> [EXERCISE]:
The required result is each line of the entries below containing the string "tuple".

Collection entries
——
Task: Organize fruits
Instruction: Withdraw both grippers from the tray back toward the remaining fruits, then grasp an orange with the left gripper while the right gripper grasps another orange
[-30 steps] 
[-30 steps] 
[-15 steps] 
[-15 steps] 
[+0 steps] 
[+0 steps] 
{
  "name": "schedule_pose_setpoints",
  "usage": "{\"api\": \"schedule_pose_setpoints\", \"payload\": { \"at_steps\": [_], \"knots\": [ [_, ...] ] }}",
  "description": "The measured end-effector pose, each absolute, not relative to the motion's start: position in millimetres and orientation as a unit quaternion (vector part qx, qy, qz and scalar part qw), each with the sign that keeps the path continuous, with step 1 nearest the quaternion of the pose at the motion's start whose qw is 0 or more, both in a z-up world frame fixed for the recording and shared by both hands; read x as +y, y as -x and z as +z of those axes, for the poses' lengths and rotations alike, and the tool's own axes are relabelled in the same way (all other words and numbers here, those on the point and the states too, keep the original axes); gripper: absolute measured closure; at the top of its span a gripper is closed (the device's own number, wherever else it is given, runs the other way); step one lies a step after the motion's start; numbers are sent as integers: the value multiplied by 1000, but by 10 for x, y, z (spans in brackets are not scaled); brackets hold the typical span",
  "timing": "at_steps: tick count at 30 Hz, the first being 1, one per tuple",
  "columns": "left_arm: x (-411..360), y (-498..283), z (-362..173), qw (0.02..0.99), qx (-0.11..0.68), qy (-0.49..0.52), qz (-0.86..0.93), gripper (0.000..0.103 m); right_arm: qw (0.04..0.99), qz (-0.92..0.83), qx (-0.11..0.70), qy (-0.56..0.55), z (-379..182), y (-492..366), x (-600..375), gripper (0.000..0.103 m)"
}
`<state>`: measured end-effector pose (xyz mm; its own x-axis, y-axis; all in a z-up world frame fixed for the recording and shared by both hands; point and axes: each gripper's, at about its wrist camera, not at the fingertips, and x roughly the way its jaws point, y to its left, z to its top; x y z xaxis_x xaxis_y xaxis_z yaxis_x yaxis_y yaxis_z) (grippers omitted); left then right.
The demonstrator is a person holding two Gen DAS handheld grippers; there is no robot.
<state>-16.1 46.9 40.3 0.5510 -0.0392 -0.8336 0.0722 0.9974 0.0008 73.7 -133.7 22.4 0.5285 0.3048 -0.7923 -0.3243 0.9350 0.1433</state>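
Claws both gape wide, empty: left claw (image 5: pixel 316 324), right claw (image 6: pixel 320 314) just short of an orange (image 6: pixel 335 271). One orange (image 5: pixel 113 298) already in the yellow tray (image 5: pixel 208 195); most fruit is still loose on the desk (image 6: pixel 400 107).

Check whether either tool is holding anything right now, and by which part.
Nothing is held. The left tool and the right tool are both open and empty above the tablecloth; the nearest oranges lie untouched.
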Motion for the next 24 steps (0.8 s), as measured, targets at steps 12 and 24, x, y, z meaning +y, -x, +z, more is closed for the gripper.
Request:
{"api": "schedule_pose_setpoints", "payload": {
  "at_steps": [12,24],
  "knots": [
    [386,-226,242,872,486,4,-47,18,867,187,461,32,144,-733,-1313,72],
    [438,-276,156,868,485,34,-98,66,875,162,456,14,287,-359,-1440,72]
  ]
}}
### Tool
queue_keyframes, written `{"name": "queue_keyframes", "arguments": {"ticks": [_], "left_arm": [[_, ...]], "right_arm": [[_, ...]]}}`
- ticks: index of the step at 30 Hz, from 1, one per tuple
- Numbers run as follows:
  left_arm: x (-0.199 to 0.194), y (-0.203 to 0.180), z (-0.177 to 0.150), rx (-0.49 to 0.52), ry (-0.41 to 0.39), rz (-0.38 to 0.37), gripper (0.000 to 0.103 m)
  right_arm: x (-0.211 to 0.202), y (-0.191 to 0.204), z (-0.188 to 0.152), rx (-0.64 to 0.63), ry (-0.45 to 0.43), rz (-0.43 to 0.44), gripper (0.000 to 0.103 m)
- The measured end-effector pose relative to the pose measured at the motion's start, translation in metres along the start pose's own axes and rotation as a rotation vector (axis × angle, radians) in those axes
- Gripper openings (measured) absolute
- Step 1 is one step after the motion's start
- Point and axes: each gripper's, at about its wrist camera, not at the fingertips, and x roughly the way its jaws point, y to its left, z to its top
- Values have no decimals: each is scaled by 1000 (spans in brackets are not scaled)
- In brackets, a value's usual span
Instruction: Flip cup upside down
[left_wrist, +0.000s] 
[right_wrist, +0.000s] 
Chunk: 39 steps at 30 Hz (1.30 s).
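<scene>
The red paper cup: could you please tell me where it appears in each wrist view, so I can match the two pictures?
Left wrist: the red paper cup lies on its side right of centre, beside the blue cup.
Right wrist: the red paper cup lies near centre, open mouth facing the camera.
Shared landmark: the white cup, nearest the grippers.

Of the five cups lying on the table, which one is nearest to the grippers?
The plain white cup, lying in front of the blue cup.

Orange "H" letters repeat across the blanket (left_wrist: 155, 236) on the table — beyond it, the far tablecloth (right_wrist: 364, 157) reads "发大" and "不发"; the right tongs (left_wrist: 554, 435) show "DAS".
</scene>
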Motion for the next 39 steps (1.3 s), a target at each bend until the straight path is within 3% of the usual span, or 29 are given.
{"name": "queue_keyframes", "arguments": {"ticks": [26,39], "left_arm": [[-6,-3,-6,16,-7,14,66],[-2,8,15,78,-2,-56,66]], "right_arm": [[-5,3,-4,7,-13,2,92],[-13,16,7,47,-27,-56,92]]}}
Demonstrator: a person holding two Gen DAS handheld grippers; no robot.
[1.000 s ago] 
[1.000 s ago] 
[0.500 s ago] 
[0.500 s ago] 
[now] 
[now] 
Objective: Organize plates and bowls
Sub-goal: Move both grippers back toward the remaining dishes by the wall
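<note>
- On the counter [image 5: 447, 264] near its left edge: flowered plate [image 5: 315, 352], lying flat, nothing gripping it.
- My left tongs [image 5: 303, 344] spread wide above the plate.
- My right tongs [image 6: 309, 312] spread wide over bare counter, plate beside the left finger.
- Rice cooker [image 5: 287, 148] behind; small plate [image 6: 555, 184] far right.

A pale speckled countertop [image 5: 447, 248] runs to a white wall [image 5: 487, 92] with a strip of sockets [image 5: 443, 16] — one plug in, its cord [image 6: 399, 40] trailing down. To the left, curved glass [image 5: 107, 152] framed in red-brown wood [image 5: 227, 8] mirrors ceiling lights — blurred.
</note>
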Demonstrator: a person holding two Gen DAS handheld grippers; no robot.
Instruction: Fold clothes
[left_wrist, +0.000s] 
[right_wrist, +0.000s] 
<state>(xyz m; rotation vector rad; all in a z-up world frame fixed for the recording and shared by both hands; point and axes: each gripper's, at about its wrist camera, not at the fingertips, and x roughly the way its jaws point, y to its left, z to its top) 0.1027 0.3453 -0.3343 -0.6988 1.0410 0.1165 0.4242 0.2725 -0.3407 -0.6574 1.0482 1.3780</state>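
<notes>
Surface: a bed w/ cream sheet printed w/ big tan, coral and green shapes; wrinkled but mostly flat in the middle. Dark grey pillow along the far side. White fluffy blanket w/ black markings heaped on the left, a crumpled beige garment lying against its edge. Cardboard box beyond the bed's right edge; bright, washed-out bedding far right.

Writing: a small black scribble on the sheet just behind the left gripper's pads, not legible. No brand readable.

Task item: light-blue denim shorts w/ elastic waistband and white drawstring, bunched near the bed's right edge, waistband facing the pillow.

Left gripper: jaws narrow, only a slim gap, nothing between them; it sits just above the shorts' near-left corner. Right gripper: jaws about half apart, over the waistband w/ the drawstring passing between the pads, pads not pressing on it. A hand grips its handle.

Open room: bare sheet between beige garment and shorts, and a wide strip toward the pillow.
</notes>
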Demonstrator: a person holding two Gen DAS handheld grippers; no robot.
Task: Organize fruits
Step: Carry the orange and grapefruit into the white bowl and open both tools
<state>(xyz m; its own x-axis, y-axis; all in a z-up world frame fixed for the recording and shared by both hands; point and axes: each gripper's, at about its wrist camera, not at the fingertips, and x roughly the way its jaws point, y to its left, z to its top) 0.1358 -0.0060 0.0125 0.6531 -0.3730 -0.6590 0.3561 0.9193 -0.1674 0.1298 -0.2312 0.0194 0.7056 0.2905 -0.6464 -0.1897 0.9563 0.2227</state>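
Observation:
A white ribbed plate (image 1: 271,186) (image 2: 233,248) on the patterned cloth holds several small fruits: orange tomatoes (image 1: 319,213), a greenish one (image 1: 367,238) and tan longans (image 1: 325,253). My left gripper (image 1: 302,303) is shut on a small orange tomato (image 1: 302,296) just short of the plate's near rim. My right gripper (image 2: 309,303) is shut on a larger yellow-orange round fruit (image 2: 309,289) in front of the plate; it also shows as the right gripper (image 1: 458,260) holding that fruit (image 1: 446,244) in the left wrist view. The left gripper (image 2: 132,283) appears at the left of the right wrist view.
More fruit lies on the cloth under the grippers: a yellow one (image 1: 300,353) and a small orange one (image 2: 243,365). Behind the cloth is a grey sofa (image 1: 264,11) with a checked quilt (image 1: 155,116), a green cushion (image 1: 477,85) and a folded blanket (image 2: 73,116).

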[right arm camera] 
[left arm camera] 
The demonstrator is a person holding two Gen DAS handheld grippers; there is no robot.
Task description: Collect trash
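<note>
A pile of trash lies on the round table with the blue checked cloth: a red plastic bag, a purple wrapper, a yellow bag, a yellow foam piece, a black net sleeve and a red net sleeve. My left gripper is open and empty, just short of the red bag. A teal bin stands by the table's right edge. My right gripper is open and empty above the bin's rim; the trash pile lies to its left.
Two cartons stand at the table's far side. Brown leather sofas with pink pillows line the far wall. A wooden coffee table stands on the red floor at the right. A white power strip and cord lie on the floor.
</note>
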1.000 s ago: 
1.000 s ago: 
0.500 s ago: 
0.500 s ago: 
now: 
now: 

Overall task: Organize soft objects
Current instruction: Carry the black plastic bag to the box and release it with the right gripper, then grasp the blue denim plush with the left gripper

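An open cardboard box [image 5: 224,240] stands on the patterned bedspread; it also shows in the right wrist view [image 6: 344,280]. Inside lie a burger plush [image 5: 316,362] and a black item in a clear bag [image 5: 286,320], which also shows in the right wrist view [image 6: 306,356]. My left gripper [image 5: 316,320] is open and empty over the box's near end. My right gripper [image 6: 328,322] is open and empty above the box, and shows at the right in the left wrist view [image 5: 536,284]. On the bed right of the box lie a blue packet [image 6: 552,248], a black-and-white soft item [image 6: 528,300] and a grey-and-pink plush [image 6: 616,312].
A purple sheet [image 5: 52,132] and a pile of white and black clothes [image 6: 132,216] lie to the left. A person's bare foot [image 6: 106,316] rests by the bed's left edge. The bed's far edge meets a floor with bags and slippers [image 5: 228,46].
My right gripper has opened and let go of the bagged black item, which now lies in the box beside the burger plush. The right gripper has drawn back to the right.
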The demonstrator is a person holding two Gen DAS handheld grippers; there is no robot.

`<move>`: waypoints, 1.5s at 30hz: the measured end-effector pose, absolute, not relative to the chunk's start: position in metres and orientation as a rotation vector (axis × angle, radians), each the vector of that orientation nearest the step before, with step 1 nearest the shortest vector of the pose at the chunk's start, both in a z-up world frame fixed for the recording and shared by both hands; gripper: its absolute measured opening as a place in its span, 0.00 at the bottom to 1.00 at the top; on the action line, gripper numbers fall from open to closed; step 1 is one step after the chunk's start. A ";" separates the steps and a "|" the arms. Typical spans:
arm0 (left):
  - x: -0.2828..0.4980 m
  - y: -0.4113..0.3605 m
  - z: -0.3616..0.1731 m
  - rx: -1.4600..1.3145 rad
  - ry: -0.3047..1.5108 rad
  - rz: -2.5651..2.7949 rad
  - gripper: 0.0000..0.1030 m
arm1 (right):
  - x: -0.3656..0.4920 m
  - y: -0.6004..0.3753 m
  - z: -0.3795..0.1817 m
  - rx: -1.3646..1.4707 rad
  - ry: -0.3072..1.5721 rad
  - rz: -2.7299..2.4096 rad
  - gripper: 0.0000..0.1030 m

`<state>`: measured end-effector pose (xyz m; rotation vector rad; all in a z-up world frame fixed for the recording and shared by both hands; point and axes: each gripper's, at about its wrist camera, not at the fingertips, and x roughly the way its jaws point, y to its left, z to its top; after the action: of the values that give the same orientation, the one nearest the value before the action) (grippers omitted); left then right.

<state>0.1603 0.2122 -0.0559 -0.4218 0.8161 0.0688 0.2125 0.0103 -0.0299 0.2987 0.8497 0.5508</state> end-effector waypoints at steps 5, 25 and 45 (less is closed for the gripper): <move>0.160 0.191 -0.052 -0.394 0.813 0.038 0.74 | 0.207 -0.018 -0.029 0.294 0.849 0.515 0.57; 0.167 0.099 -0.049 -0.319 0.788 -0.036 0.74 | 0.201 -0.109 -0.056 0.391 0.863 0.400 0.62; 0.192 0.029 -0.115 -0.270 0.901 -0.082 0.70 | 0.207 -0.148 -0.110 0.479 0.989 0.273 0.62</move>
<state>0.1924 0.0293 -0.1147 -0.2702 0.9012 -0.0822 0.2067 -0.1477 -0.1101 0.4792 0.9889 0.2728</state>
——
> [REPLY]:
  "timing": "at_steps: tick count at 30 Hz, the first being 1, one per tuple",
- ticks: index of the step at 30 Hz, from 1, one per tuple

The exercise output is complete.